In the best case scenario, “Everything happens for a reason” is an attempt to cheer a sick or suffering person with the notion that meaning can be derived from difficult experiences, important life lessons can be learned the hard way, that more will be revealed in time.

In the worst case scenario, this platitude shames people by implying that their suffering is justified or righteous—that is, in the big scheme of the Universe’s (or God’s) Plan, they got what they had coming (even if we don’t know the reason).

What “everything happens for a reason” is really about is fear—fear of the unknown and the unpredictable, fear that bad things like cancer happen for no reason whatsoever.

This is a reasonable fear, because it happens constantly. Bad things happen to good people, and coping with this fundamental injustice is an age-old moral struggle that has been talked and written about in all cultures for millennia.

I had a student in my health communication course several years ago who grew increasingly frustrated with me as she questioned me about my cancer experiences. It was the second or third class meeting of the course, so we didn’t yet know each other very well.

I had told students that my interest in studying health communication had come about because of my own serious health challenges from bone cancer and late effects. I was diagnosed in the middle of my sophomore year of college, so my story cut a little too close to home for some students’ comfort.

This student—let’s call her Chelsea—asked, “Did you smoke when you were young?”

“No,” I replied.

“Does cancer run in your family?” she asked.

I shook my head. “No, it doesn’t. Why?”

“Were you raised with a healthy diet?” Chelsea demanded.

“Reasonably so, sure. Not perfect, but lots of vegetables, and one fast food meal every week or so, but otherwise home cooking.”

I could see in her face before she said anything—skepticism, frustration, even anger. I smiled gently at her and waited.

“You’re acting like you just woke up one morning when you were a sophomore in college and you just had cancer,” she spit out.

I nodded my head. “Yes,” I said. “That’s exactly what happened.”

Chelsea sat back with her arms crossed over her chest.

I returned her gaze calmly. “I know that’s frustrating to hear. We all want to know what causes someone to get cancer. I wanted to know why me and why at that time in my life and what exactly caused me to get it. But usually there is no known cause.”

For years, I blamed myself for getting cancer. At the time I thought I was just being logical—after all, no precipitating event or other catalyst for the tumor was ever identified—but I now believe that I simply found it less scary to live in a world where cancer was my own fault than to live in a world in which chaos, random chance, and uncertainty prevailed.

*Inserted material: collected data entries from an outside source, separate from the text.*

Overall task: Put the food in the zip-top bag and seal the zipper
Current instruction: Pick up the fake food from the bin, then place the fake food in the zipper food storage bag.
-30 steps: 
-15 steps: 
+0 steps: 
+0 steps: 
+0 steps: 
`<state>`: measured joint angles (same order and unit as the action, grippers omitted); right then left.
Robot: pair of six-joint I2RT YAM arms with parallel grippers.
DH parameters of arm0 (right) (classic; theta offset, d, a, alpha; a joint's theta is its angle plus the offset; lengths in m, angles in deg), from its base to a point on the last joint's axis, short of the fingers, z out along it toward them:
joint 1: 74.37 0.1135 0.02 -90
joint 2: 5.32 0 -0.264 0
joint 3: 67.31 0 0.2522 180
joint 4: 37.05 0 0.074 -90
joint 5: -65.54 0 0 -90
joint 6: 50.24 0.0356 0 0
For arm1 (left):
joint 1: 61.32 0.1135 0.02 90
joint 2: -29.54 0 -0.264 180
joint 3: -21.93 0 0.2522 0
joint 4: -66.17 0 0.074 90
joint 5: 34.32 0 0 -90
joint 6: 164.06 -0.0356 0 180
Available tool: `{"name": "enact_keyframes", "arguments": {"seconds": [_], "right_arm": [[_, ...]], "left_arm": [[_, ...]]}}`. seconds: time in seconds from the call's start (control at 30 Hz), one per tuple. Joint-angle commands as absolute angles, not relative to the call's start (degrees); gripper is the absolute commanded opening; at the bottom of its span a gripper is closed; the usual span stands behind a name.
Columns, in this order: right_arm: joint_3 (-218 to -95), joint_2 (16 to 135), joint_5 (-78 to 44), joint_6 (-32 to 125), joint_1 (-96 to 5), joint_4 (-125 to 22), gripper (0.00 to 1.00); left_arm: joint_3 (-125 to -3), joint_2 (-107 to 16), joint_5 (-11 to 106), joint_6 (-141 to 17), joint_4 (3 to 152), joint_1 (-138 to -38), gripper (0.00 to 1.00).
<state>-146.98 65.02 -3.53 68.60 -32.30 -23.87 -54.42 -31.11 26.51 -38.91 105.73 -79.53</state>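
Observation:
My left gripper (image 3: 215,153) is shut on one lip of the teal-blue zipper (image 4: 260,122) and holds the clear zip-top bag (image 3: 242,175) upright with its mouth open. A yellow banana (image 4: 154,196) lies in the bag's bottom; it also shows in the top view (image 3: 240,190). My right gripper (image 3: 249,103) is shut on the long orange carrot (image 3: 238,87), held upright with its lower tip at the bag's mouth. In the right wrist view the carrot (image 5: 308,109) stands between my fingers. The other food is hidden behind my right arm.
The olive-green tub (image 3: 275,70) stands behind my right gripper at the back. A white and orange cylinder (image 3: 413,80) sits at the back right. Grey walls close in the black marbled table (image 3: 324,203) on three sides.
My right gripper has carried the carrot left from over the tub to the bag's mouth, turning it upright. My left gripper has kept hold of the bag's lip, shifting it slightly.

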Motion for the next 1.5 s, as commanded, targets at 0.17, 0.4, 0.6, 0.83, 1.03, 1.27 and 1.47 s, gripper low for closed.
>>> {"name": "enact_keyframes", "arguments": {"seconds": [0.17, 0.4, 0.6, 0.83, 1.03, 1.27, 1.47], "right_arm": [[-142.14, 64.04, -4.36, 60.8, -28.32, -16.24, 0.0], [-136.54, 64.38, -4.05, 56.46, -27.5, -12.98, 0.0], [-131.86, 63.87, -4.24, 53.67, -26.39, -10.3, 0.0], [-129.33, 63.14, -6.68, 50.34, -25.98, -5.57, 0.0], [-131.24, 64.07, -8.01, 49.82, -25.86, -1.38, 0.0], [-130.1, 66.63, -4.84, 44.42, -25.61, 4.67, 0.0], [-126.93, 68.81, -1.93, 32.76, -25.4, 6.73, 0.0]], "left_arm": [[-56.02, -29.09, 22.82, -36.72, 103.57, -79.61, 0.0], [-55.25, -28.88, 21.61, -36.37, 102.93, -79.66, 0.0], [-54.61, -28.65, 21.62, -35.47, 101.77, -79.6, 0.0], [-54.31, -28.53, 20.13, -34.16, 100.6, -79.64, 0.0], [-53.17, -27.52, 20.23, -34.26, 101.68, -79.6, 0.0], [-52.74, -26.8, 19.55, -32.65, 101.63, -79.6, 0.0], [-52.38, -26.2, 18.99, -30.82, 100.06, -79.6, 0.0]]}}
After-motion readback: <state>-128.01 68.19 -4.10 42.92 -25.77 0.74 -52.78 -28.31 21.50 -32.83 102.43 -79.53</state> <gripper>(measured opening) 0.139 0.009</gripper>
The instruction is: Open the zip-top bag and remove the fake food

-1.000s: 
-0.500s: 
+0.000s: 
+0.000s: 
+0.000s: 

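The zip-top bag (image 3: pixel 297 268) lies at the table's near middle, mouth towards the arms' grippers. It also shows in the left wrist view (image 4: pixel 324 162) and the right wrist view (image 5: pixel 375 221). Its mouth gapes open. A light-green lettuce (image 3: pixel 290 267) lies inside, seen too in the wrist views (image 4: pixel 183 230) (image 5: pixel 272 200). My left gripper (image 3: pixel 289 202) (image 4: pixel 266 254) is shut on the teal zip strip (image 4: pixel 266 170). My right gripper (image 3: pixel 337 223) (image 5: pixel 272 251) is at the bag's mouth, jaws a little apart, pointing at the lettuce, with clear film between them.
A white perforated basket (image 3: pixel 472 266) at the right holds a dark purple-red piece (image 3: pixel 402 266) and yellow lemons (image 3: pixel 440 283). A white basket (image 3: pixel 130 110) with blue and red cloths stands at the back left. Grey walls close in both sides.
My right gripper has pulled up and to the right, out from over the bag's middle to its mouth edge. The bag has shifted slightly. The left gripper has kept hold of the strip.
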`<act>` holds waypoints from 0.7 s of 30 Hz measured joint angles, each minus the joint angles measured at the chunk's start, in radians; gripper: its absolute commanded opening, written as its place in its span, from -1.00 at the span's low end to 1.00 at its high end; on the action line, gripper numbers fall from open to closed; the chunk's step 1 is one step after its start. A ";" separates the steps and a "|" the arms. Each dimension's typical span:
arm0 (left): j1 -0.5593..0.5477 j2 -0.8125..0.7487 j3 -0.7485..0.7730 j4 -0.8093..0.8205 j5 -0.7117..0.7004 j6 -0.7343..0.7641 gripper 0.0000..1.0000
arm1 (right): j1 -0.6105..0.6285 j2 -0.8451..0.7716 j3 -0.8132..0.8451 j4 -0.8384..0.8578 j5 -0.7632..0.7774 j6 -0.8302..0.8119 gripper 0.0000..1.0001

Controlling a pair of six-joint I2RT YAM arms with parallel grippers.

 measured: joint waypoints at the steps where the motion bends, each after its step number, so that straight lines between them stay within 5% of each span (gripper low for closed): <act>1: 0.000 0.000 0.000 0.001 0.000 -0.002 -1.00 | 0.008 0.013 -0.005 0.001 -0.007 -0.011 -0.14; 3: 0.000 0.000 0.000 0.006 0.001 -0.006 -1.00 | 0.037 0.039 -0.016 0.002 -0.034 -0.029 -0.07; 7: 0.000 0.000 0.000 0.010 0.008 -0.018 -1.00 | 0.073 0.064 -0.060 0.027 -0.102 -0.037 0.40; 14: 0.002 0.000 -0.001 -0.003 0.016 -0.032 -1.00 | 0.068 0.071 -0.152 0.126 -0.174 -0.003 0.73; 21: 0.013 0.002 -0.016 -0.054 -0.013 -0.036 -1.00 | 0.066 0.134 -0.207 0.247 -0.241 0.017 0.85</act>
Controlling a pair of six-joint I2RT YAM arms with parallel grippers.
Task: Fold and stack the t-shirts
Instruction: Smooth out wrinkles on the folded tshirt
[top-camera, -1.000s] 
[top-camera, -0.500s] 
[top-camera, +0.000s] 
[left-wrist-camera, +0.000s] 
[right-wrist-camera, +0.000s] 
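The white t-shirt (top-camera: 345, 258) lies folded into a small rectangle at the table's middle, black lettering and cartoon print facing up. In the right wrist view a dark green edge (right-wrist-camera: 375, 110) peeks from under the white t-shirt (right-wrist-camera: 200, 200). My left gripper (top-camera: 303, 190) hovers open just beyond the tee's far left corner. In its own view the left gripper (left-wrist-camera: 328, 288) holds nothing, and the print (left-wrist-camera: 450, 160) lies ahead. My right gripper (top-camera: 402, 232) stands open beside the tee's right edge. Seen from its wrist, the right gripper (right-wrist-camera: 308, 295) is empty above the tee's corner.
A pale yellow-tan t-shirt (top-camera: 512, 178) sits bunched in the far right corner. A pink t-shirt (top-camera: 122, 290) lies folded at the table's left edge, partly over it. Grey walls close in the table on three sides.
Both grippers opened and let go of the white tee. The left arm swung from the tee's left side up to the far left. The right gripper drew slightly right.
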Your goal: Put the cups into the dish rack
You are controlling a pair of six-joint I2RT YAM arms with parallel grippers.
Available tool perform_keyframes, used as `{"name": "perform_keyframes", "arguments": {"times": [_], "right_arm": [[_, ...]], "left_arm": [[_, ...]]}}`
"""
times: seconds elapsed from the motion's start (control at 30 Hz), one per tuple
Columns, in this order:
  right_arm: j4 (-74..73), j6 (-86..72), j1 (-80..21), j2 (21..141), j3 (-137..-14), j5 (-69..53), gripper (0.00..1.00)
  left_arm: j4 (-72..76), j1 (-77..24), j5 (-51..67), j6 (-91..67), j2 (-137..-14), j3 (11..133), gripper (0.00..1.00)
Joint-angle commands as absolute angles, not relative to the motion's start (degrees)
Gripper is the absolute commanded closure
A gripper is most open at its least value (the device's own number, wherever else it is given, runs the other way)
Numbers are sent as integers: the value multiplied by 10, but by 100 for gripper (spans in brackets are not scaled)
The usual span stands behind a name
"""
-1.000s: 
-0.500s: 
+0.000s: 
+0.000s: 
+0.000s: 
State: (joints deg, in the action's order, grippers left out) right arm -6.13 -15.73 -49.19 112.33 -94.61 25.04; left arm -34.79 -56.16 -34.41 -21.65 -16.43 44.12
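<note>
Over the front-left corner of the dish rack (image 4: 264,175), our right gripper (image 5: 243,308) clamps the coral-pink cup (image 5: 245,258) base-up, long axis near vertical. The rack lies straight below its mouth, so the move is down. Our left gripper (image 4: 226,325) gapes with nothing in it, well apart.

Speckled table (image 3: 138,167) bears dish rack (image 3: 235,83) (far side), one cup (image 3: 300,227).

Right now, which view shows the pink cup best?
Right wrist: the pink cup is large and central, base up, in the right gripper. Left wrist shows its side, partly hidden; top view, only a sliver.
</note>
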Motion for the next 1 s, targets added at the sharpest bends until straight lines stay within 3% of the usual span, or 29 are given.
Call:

If everything really did happen for a reason, then there would be logic and order and predictability in the world, and things would make sense. It is so tempting to believe that lie. It takes a lot of practice to surrender our staunch beliefs in causality, that every effect has a direct cause, and in fairness, that people get what they deserve.

Evidently I didn’t get enough practice in surrendering false certainty during cancer treatment.  But in the almost three decades since then, my many leg reconstructions, amputation, frustrations with using a prosthetic leg, and phantom limb pain have finally brought me to the point of accepting that most of the time I can’t know the answer to “why me” or “why him?”

While sometimes bad things happen because of someone’s negligence, greed, or thoughtlessness, we need to acccept that we live in a world in which random chance unfairly causes devastating illness, accidents, and even death.

While I wouldn’t care to actually punch the next person who tells me that everything happens for a reason, I will argue with her. I will speak the awful truth—that often there is no reason at all for terrible suffering. And we do no one any kindness when we pretend otherwise.

 

Happy Biopsy Day!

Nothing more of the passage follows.